All of the data should be output character for character, except the pictures.
┄┄┄┄┄┄┄┄┄┄┄┄┄┄┄┄┄┄┄┄
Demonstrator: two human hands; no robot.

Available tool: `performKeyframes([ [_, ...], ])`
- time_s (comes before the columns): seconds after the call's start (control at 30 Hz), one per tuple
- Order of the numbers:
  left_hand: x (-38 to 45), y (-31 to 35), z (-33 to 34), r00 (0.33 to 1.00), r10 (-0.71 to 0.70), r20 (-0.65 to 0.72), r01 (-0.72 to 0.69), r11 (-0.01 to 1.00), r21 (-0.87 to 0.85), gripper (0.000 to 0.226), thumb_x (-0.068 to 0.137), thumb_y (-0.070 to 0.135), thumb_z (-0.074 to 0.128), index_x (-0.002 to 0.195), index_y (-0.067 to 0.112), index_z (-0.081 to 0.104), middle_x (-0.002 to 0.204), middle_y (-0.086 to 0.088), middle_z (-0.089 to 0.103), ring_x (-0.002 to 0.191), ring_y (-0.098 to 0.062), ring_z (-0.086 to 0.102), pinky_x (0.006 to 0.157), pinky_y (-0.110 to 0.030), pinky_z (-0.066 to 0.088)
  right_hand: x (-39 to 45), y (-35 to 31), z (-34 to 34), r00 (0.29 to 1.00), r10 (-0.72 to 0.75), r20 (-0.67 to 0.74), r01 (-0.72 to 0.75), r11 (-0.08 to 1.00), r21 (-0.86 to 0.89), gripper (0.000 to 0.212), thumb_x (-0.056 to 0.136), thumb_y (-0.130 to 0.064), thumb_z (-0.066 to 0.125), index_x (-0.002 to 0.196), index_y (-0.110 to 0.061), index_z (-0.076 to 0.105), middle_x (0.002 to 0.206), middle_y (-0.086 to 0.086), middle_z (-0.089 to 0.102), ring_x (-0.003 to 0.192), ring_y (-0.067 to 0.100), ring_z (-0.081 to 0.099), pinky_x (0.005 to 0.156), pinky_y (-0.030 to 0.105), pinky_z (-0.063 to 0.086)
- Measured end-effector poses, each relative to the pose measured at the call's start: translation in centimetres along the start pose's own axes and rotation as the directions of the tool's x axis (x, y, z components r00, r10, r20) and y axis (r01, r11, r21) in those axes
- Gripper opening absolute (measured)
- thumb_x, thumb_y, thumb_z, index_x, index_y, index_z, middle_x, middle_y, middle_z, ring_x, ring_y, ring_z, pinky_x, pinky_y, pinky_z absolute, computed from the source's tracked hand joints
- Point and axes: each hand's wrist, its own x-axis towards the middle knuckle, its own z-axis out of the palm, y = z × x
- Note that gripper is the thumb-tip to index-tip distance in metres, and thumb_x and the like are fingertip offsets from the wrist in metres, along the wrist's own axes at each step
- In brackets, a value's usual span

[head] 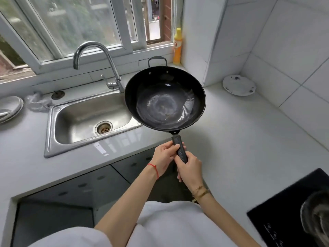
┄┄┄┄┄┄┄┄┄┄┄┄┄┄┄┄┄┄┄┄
* Finished exercise:
Demonstrator: two human hands; no robot.

Available tool: `performKeyframes([ [_, ...], ])`
- time_s (comes before the columns): seconds after the call's start (control at 30 Hz), one per tuple
- Order of the numbers:
  left_hand: x (-38 to 45), y (-31 to 35), z (-33 to 34), r00 (0.33 to 1.00), r10 (-0.71 to 0.70), r20 (-0.65 to 0.72), r01 (-0.72 to 0.69), r11 (-0.01 to 1.00), r21 (-0.87 to 0.85), gripper (0.000 to 0.226), thumb_x (-0.068 to 0.137), thumb_y (-0.070 to 0.135), thumb_z (-0.074 to 0.128), index_x (-0.002 to 0.195), index_y (-0.067 to 0.112), index_z (-0.081 to 0.104), middle_x (-0.002 to 0.204), middle_y (-0.086 to 0.088), middle_z (-0.089 to 0.103), ring_x (-0.002 to 0.191), ring_y (-0.098 to 0.062), ring_z (-0.086 to 0.102), pinky_x (0.006 to 0.157), pinky_y (-0.110 to 0.030), pinky_z (-0.066 to 0.088)
  right_hand: x (-39 to 45), y (-35 to 31), z (-34 to 34), r00 (0.29 to 1.00), r10 (-0.72 to 0.75), r20 (-0.67 to 0.74), r01 (-0.72 to 0.75), r11 (-0.08 to 1.00), r21 (-0.86 to 0.89), gripper (0.000 to 0.212), thumb_x (-0.056 to 0.136), thumb_y (-0.130 to 0.064), thumb_z (-0.066 to 0.125), index_x (-0.002 to 0.196), index_y (-0.110 to 0.061), index_z (-0.076 to 0.105), middle_x (0.002 to 0.206), middle_y (-0.086 to 0.086), middle_z (-0.089 to 0.102), ring_x (-0.003 to 0.192), ring_y (-0.067 to 0.100), ring_z (-0.081 to 0.099), pinky_x (0.005 to 0.156), pinky_y (-0.030 to 0.105), pinky_z (-0.063 to 0.086)
- Measured end-effector poses, each relative to the pose measured at the call's start: translation in centimetres along the start pose's own axes and rotation as the directions of the tool's x axis (x, y, z components r00, r10, r20) and y axis (r01, r11, r21) in those axes
- Gripper opening absolute (measured)
- thumb_x, thumb_y, thumb_z, index_x, index_y, index_z, middle_x, middle_y, middle_z, ring_x, ring_y, ring_z, pinky_x, pinky_y, pinky_z absolute, computed from the source's tracked hand joints
- Point and axes: each hand's wrist, its own x-axis towards the middle knuckle, its own z-axis out of the palm, y = z × x
- Note that gripper is the thumb-tip to index-tip distance in metres, and thumb_x and the like are fingertip offsets from the wrist in metres, along the wrist's own axes at each step
- In brackets, a value's usual span

[head] 

There is nothing else to add to the answer.